- Opening Delimiter -

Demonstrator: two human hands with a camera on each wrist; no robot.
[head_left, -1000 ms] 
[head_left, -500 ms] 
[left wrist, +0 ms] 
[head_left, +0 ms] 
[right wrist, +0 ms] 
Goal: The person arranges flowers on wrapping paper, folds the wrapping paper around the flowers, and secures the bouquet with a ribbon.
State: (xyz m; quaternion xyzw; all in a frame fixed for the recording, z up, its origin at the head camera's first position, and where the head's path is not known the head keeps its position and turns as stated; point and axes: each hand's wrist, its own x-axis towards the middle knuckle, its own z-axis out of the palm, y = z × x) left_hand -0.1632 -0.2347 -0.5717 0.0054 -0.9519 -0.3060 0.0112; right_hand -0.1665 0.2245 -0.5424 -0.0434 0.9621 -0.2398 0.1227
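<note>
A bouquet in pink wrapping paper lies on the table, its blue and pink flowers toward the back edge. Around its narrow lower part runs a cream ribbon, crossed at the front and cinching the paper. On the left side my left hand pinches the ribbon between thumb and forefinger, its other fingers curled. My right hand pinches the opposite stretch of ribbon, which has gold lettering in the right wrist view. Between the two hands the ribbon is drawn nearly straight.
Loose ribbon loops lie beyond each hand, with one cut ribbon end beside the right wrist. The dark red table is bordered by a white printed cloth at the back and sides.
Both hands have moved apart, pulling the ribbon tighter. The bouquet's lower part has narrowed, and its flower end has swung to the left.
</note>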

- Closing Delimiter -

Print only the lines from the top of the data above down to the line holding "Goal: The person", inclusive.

# [ANSWER BOX]
Demonstrator: two human hands with a camera on each wrist; no robot.
[head_left, -1000 ms] 
[head_left, -500 ms] 
[left wrist, +0 ms] 
[head_left, +0 ms] 
[right wrist, +0 ms] 
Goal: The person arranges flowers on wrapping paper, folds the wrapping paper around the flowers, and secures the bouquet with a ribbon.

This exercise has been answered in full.